259252 Impact of demographic characteristics on individual support for smoke free indoor workplace laws

Tuesday, October 30, 2012

Terrell W. Zollinger, DrPH , Department of Epidemiology, Indiana University Richard M. Fairbanks School of Public Health, Indianapolis, IN
Robert M. Saywell, PhD , Department of Family Medicine, Indiana University School of Medicine, Indianapolis, IN
Joshua Robinson, MPH , Office of Research and Development, U.S. Department of Veteran's Affairs, Washington, DC
Stephen Jay, MD , Department of Public Health, Indiana University School of Medicine, Indianapolis, IN
Miranda Spitznagle, MPH , Tobacco Prevention and Cessation Commission, Indiana State Department of Health, Indianapolis, IN
Objective: It is important that policy makers understand the basis of support of their constituents for clean air policies. The purpose of this study was to assess the extent selected demographic characteristics affect attitudes about community and/or state legislation to make all public buildings, including all workplaces, restaurants and bars, smoke free. Design: Data were obtained from a 2008 cross-sectional study of 2,140 Indiana adults conducted by the Indiana Tobacco Prevention and Cessation Agency and included 11 demographic variables. Bivariate chi-square and multiple logistic regression analyses were used to test for significant associations between socio-demographic characteristics and support for a statewide or community smoking ban. Results: Nearly three-quarters (72.3%) of the respondents supported a community or statewide ban on smoking in indoor work areas. Three variables were significant predictors of support: never or former smokers were more supportive, as were females, and those who were more aware of the health hazards of secondhand smoke. It is important to note that age, race and ethnicity, income, urban or rural location, education level, employment status, and having children at home did not affect support for workplace smoking bans. Conclusions: Clean air policies produce a safer environment for non-smokers with their improved health and economic benefits but also provide motivation for those quitting tobacco use and thus are important to enact. The results of this study could be important in further increasing focused public awareness strategies to help develop more effective public health policy and legislation aimed at reducing exposure to secondhand smoke.

Learning Areas:
Advocacy for health and health education
Occupational health and safety
Public health or related laws, regulations, standards, or guidelines
Public health or related public policy
Social and behavioral sciences

Learning Objectives:
1. Compare the characteristics of individuals who support clean indoor air laws to those who don't. 2. Discuss the policy implications of similar support for smoke free indoor workplaces across groups of individuals based on age, race, ethnicity, income, urban-rural location, employment status, and education level.

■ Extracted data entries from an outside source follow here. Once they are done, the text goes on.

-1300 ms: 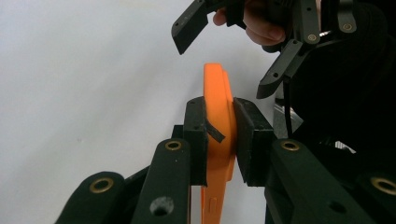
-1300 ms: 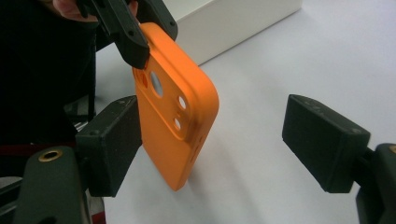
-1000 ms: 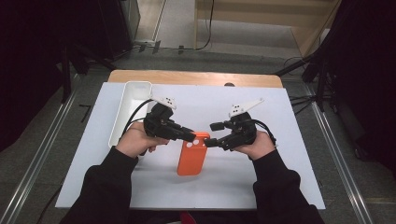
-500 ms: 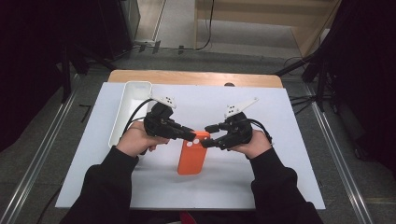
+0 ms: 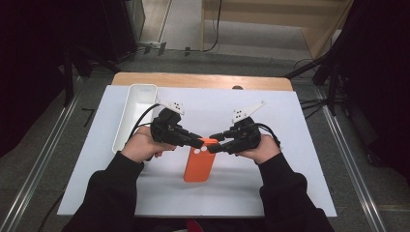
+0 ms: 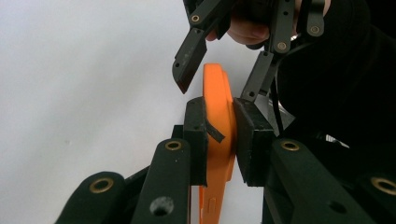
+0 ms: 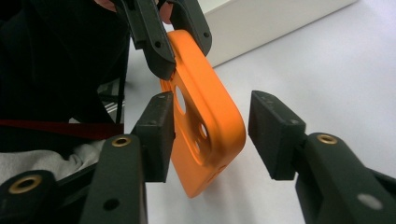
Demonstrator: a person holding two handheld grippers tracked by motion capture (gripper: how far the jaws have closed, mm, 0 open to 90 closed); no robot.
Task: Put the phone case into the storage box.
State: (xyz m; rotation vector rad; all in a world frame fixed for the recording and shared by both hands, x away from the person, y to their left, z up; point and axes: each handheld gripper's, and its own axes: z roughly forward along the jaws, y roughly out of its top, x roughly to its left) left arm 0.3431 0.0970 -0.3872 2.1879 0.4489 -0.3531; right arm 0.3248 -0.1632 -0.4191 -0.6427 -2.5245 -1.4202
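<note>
Left gripper: I have its two black padded jaws clamped flat on the top edge of the orange phone case, one pad on each face; in the left gripper view the pads press squarely against the thin orange edge.

Orange phone case: smooth moulded plastic, rounded corners, matte finish, with a large oval cut-out and smaller round holes near one end, seen in the right gripper view. From the high view it sits at mid-table, between my two hands, its near end down toward the white mat and its far end lifted in the grip.

Right gripper: I see its jaws just having been closing, with the case's corner between them; in its own view the left pad lies at or just beside the case face, I cannot tell which, while the right pad stands apart from the rim.

White mat: flat, plain sheet over a wooden table, whose far edge shows as a tan strip.

White tray: long, narrow, straight-walled, at the mat's far left, well apart from the case and behind my left hand.

Right hand: wrapped round its gripper body, black sleeve behind.
</note>
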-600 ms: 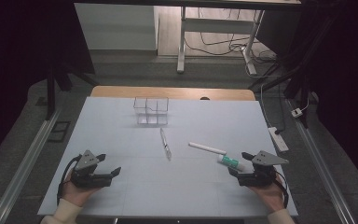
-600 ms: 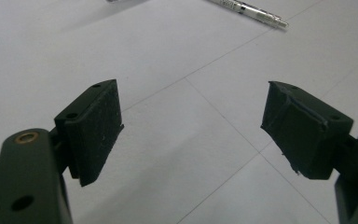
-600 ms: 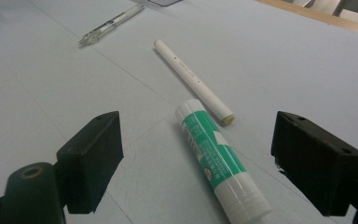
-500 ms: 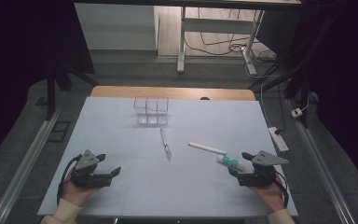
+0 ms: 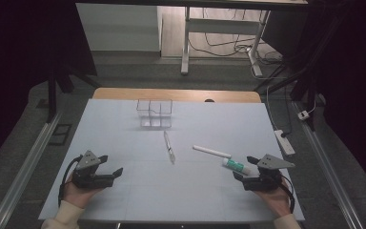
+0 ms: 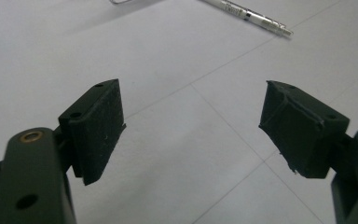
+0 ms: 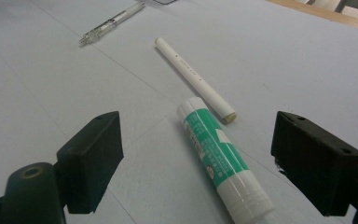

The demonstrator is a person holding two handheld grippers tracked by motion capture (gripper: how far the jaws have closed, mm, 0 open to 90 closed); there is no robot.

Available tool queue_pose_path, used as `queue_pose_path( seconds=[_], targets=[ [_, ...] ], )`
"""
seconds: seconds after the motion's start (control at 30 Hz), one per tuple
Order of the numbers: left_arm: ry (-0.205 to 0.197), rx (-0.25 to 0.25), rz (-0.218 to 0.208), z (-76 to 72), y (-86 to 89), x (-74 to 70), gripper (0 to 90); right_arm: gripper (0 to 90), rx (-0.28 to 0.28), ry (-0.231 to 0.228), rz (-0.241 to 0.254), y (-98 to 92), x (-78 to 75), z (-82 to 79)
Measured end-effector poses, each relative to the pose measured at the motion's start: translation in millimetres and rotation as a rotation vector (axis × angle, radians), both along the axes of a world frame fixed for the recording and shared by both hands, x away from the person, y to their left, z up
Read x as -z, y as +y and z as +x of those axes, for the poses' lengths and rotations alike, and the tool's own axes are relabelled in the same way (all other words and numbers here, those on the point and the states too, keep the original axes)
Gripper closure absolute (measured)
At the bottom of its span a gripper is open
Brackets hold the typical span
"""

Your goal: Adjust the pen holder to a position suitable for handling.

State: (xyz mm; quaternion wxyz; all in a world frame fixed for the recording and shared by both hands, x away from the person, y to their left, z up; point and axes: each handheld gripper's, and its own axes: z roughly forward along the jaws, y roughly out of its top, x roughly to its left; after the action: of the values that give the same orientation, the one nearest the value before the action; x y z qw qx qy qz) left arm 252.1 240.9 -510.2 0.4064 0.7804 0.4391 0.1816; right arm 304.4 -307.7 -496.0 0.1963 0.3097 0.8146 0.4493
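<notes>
A green and white glue stick (image 5: pixel 233 165) (image 7: pixel 220 158) lies on the white table (image 5: pixel 124 133), just ahead of my right gripper (image 5: pixel 244 167) (image 7: pixel 209 163), which rests open with nothing pressed between its jaws. Beyond it lie a white stick-shaped pen (image 5: pixel 211 151) (image 7: pixel 193 76) and a clear pen (image 5: pixel 169 147) (image 7: pixel 112 21) near the table's middle. My left gripper (image 5: pixel 110 164) (image 6: pixel 191 123) rests open at the near left, its jaws empty, with the clear pen (image 6: pixel 247 16) farther ahead. A clear compartment box (image 5: pixel 154 113) stands toward the back.
A wooden strip (image 5: pixel 176 95) edges the table's far side. A power strip (image 5: pixel 284 142) lies off the right edge. Metal rails (image 5: pixel 24 167) run along both sides. Desk legs and cables (image 5: pixel 219 47) stand on the floor beyond.
</notes>
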Motion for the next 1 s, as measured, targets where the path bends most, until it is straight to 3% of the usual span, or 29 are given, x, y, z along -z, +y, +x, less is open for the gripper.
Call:
queue_pose_path(
  seconds=[0.53,1.0],
  targets=[
    [-0.001,0.009,-0.003,18.3,-6.1,-8.7,23.9,16.8,-0.008,0.004,-0.01,0.9,0.4,-0.1],
    [-0.002,0.011,0.001,51.1,-19.3,-16.0,27.5,17.0,-0.013,0.007,-0.013,3.4,1.0,-1.4]
  ],
)
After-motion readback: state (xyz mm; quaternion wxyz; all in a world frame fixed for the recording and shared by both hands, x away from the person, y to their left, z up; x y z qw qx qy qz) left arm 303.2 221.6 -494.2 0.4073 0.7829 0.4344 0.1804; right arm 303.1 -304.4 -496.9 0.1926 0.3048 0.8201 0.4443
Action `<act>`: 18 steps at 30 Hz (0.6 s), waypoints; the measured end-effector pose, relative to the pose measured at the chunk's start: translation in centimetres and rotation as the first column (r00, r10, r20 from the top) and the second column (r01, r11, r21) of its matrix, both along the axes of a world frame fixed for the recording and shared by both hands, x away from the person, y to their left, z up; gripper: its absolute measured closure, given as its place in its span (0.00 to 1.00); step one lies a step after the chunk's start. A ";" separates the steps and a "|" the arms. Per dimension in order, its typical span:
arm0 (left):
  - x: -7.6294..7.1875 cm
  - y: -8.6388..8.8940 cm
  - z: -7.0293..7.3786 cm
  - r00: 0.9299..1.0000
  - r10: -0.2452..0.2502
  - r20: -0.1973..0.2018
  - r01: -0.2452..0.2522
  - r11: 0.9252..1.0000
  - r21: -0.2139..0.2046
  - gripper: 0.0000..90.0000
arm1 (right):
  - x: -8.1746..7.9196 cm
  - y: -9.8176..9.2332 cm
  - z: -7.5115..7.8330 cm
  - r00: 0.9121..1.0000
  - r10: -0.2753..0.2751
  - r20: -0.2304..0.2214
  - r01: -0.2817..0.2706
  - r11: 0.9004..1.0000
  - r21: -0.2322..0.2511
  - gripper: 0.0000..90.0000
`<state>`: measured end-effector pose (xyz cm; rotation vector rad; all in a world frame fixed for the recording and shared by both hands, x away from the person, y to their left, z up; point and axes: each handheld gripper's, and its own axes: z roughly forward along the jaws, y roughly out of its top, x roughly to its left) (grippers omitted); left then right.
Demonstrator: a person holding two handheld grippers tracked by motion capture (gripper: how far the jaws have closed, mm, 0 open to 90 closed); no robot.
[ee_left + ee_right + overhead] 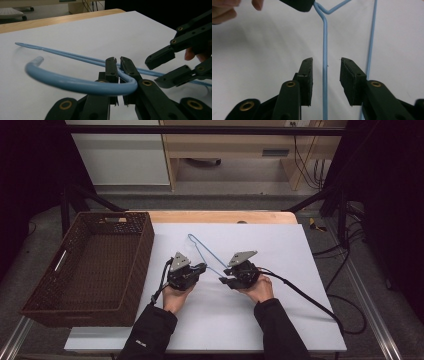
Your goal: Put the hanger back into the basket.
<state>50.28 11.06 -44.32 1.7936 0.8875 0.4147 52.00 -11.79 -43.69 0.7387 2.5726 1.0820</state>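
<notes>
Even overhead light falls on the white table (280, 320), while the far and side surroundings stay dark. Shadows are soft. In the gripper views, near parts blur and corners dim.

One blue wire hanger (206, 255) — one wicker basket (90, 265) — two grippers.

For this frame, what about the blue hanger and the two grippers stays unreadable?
- High view: the hanger is thin; its parts near the left gripper and right gripper are hidden by their bodies.
- Left gripper view: the hook is blurred, and the jaws cover the clamped wire.
- Right gripper view: the wire is cut off at the bottom edge.
</notes>
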 end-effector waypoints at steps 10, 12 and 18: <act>-0.1 -0.5 0.1 1.000 -0.005 0.004 0.005 1.000 0.018 0.94 | 0.2 0.7 -0.6 1.000 -0.011 -0.013 0.010 0.999 -0.040 0.96; -0.1 -0.4 0.2 1.000 -0.009 0.006 0.009 1.000 0.022 0.94 | 0.2 0.6 -0.5 1.000 -0.015 -0.016 0.014 0.999 -0.040 0.97; -0.7 0.1 0.9 0.999 -0.046 0.027 0.046 0.999 0.021 0.81 | 0.2 0.3 -0.1 1.000 -0.023 -0.021 0.022 1.000 -0.012 0.97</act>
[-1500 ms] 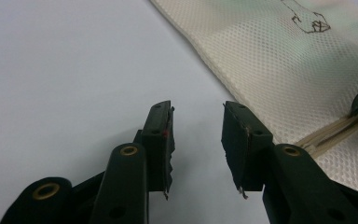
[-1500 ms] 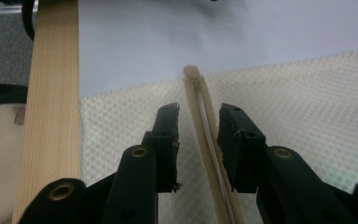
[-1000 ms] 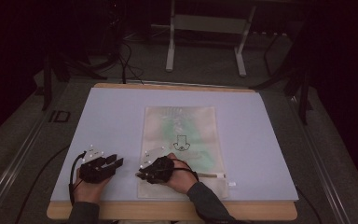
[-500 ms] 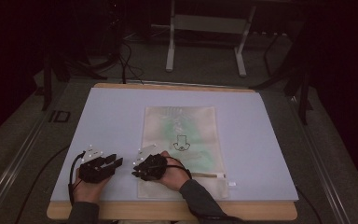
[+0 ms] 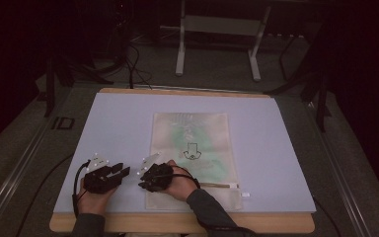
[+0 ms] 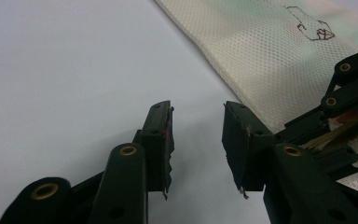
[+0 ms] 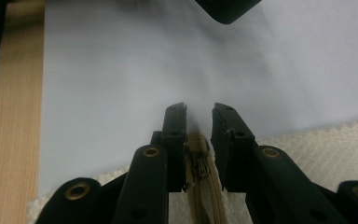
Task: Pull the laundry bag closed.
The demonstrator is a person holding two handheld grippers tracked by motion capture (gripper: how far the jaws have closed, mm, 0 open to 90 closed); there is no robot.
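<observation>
Clearly the work in hand is the zipper (image 7: pixel 200 186) of a flat mesh bag (image 5: pixel 192 148), which lies on the pale sheet (image 5: pixel 123 123) covering the table (image 5: pixel 177 222), its length running away from the person and its zipped edge nearest them. In the high view the zipper line runs along that near edge toward a small tab (image 5: pixel 245 194) at the bag's right end, well apart from both grippers.

The right gripper (image 5: pixel 150 178) sits at the bag's near-left corner. In the right gripper view its jaws straddle the tan zipper tape, with a small dark piece, likely the slider, between them; a gap shows on each side, so the jaws look slack around it, not clenched.

The left gripper (image 5: pixel 113 174) rests on the bare sheet just beside the bag's left edge. In the left gripper view its jaws (image 6: pixel 198 140) stand apart with nothing between them and the mesh lies off to one side.

Judged from this, the slider has reached the left end of its travel, so 1 pass of the zipper seems finished or nearly so. Whether that leaves the bag shut or unzipped cannot be told from these pictures. What seems left is to let go fully and, if the bag is now unzipped, to part its mouth with the 2 grippers.
</observation>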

Keywords: Smoking, Indoor Environment

Presenting author's disclosure statement:

Qualified on the content I am responsible for because: I have been the director of multiple funded research projects and I have published manuscripts on tobacco use research.
Any relevant financial relationships? No

I agree to comply with the American Public Health Association Conflict of Interest and Commercial Support Guidelines, and to disclose to the participants any off-label or experimental uses of a commercial product or service discussed in my presentation.